For Martin Shkreli, suspicions going back years
Already convicted of greed in the court of public opinion, Martin Shrekli now stands accused of fraud in a court of law.
The CEO of Turing Pharmaceuticals and KaloBios Pharmaceuticals is charged with misappropriating more than $11 million in assets from publicly traded Retrophin (RTRX) to pay back investors he had defrauded over a five-year period between September 2009 and September 2014.
Shrekli was arraigned on charges of securities fraud, securities fraud conspiracy, and wire fraud conspiracy for orchestrating three interrelated schemes: schemes to defraud investors in MSMB Capital and MSMB Healthcare and a scheme to misappropriate Retrophin's assets.
Shrekli managed hedge fund MSMB Capital Management before he closed it in 2012, and ran biopharmaceutical company Retrophin from 2012 to 2014.
Shkreli "ran his companies like a Ponzi scheme, using each subsequent company to pay off defrauded investors," U.S. attorney Robert Capers told a news conference in Brooklyn.
Shkreli pleaded not guilty in federal court in Brooklyn. A judge set bail at $5 million.
Had he not been so brash, Shkreli would likely not be in as hot water as he currently stands, according to one lawyer. "Had he not been so brazen, he probably would not be indicted at all, it would have stayed a civil matter," said Mark McBride, a criminal defense attorney based in Beverly Hills, California.
Shkreli could probably work out a plea arrangement with prosecutors, but "knowing his personality, he may try to win the case," said McBride, who called the 32-year-old "a mini-Madoff," a reference to Bernie Madoff, who pleaded guilty in 2008 to bilking investors out of $20 billion.

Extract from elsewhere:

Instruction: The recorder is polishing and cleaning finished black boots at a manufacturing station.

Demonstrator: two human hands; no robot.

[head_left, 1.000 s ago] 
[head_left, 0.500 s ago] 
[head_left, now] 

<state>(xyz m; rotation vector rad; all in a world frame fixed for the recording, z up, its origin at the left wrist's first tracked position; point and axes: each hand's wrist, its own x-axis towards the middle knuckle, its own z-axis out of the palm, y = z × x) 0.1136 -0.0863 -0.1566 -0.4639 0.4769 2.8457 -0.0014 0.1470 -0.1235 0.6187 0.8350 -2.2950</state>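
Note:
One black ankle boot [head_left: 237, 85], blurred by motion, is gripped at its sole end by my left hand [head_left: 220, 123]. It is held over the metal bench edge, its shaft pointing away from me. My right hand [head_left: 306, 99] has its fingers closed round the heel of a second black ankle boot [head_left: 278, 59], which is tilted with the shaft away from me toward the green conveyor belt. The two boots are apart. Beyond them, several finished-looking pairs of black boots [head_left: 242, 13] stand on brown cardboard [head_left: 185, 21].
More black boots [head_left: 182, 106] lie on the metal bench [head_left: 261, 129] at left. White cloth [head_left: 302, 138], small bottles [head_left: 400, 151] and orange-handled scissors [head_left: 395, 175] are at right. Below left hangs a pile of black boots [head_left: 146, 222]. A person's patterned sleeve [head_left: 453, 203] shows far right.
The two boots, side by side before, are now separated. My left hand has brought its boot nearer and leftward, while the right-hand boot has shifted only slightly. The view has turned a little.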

While Madoff was sentenced to 150 years in federal prison for his crimes, McBride believes that if convicted, Shkreli faces at most, one to three years in prison. "In federal criminal law, in white collar cases, time served is usually based on the amount of loss" involved, the attorney said.
Arrested at his apartment in midtown Manhattan Thursday morning, Shkreli, wearing a hoodie, was seen being escorted by FBI agents in a car, Reuters reported.
Evan Greebel, 42, a former partner at law firm Katten Muchin Rosenmann who was Retrophin's outside counsel, is accused of conspiring with Shkreli in the alleged scheme after MSMB Capital lost millions.
Shkreli is charged with illegally taking stock from Retrophin to pay off debts from other business deals. He eventually was forced from the company he started, and sued by its board.
"The directors of Retrophin replaced Martin Shkreli as Chief Executive Officer more than a year ago because of serious concerns about his conduct," a spokesperson with the company said by email after the fraud charges were disclosed. "Following his departure, the company authorized an independent investigation of Mr. Shkreli's conduct, publicly disclosed its findings, and has fully cooperated with the government investigations into Mr. Shkreli."
The arrest of Shkreli, who grew up in Brooklyn and who once served as a college intern at a hedge fund co-founded by CNBC's Jim Cramer, marks a strange twist for a business executive and investor whose career has seen both precocious financial success and, more recently, considerable notoriety.
Cramer, however, dissociated himself from Shkreli in a tweet.
Shkreli drew public outrage earlier this year after Turing jacked up the price of a life-saving pill, Daraprim to $750 from $13.50, a rise of some 5,000 percent. The ensuing tide of criticism from public interest groups, lawmakers and presidential candidates including Hillary Clinton seemed not to cow Shkreli. He told a Forbes summit earlier this month that he now regrets not raising the price of Daraprim even more.
Shkreli also attracted attention for his active, and unconventional, use of social media to bat away accusations that Turing was gouging consumers. "I like to stir the pot, but I would never, ever price a drug beyond a sick person's reach," he wrote Tuesday on Twitter. Shkreli also had a penchant for holding rambling live streams, including one posted on YouTube this week in which he noodled around on an electric guitar.
The boyish-looking Shkreli gained further notice for paying $2 million for the sole copy of the latest album, "once Upon A Time in Shaolin," by legendary rappers of the Wu-Tang Clan. The album remains in Shkreli's possession, at least for the time being.
But Shkreli's short-selling activities drew suspicions as early as 2012, when Citizens for Responsibility and Ethics in Washington asked Preet Bharara, U.S. Attorney for the Southern District of New York, and the Securities and Exchange Commission to investigate him for allegedly manipulating biotech and pharmaceutical company stocks while at MSMB Capital.
"This morning's arrest of Shkreli by the FBI shows that the law applies to everyone," the group, nonprofit focused on government and corporate accountability, said in a statement. "We commend the [Department of Justice] for sending a clear message that these types of action will not be tolerated."